## GOAL OF THE EXERCISE
Print out the full material below, exact in every line, with no images included.

## DATA EXTRACT

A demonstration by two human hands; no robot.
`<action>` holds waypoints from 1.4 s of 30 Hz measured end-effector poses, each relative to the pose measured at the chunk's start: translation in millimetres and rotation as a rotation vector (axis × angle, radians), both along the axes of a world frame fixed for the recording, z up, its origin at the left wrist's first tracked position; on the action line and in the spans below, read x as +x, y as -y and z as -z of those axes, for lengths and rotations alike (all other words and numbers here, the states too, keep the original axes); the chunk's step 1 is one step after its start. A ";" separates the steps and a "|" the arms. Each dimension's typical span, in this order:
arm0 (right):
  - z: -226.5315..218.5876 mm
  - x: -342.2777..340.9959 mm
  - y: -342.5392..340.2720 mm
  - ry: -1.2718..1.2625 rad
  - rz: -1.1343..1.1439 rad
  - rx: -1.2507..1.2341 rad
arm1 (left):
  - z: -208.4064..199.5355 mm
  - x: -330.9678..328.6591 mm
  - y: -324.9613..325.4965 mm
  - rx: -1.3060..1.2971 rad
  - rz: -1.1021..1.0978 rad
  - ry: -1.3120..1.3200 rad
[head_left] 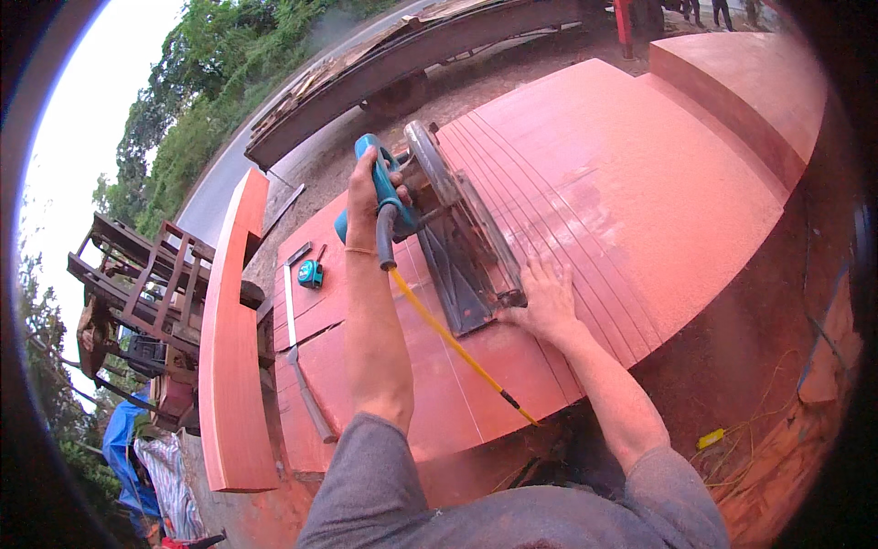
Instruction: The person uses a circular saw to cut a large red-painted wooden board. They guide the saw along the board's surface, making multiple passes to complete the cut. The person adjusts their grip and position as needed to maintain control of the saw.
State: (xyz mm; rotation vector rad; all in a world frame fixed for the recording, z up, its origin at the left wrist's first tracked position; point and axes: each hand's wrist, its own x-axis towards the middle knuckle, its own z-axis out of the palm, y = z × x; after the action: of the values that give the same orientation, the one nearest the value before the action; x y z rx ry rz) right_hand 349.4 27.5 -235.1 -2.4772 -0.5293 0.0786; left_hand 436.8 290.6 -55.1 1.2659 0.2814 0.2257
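Note:
My left hand (363,197) is closed round the teal handle of a corded circular saw (454,279). The saw's dark base plate sits on a broad reddish slab (677,183), beside several long parallel cuts. My right hand (551,300) lies on the slab with its fingers stretched out, its thumb at the near corner of the base plate. From the saw a yellow power cord (444,334) runs toward me over the slab. Left of my left forearm lie a teal tape measure (311,274), a metal square (291,306) and a dark, flat metal bar (312,399).
A long reddish beam (233,366) stands along the left side. Another raised reddish block (741,87) is at the far right. Behind the slab is a flatbed trailer (402,64) by a road. A rusty metal frame (165,284) stands left. A yellow connector (711,439) lies lower right.

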 end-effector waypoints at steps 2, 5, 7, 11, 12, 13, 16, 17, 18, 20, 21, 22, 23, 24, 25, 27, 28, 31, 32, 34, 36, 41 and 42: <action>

## SOLUTION TO THE PROBLEM
A demonstration by two human hands; no robot.
`<action>` holds waypoints from 1.4 s of 30 Hz measured end-effector poses, each relative to the pose measured at the chunk's start: translation in millimetres and rotation as a rotation vector (axis × angle, radians), both along the axes of a world frame fixed for the recording, z up, its origin at the left wrist's first tracked position; on the action line and in the spans below, read x as +x, y as -y and z as -z of those axes, for lengths and rotations alike (all other words and numbers here, the states too, keep the original axes); the chunk's step 1 is one step after its start. A ";" separates the steps and a "|" the arms. Each dimension's typical span, in this order:
arm0 (right):
  - z: -226.5315..218.5876 mm
  - x: -342.2777..340.9959 mm
  - y: -342.5392..340.2720 mm
  - ry: -1.2718..1.2625 rad
  - rz: -1.1343..1.1439 rad
  - rx: -1.2507..1.2341 rad
arm1 (left):
  - z: -208.4064..199.5355 mm
  - x: -330.9678..328.6591 mm
  - y: -324.9613..325.4965 mm
  - rx: -1.3060..1.2971 rad
  - rz: -1.1021..1.0978 rad
  - ry: -1.3120..1.3200 rad
[head_left] 
Instruction: The person uses a circular saw to cut a large red-painted wooden board. They guide the saw along the board's surface, making multiple passes to complete the cut. The person adjusts their grip and position as needed to maintain control of the saw.
State: (xyz mm; rotation vector rad; all in a world frame fixed for the recording, z up, its origin at the left wrist's first tracked position; point and axes: each hand's wrist, its own x-axis towards the middle knuckle, its own z-axis out of the palm, y = z × x; after the action: of the values that give the same orientation, the one nearest the value before the action; x y z rx ry rz) right_hand 349.4 27.5 -235.1 -2.4772 -0.5293 0.0786; left_hand 436.8 290.6 -55.1 1.2659 0.2814 0.2257
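Note:
My left hand (363,197) is closed round the teal handle of a corded circular saw (454,279). The saw's dark base plate sits on a broad reddish slab (677,183), beside several long parallel cuts. My right hand (551,300) lies on the slab with its fingers stretched out, its thumb at the near corner of the base plate. From the saw a yellow power cord (444,334) runs toward me over the slab. Left of my left forearm lie a teal tape measure (311,274), a metal square (291,306) and a dark, flat metal bar (312,399).
A long reddish beam (233,366) stands along the left side. Another raised reddish block (741,87) is at the far right. Behind the slab is a flatbed trailer (402,64) by a road. A rusty metal frame (165,284) stands left. A yellow connector (711,439) lies lower right.
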
 end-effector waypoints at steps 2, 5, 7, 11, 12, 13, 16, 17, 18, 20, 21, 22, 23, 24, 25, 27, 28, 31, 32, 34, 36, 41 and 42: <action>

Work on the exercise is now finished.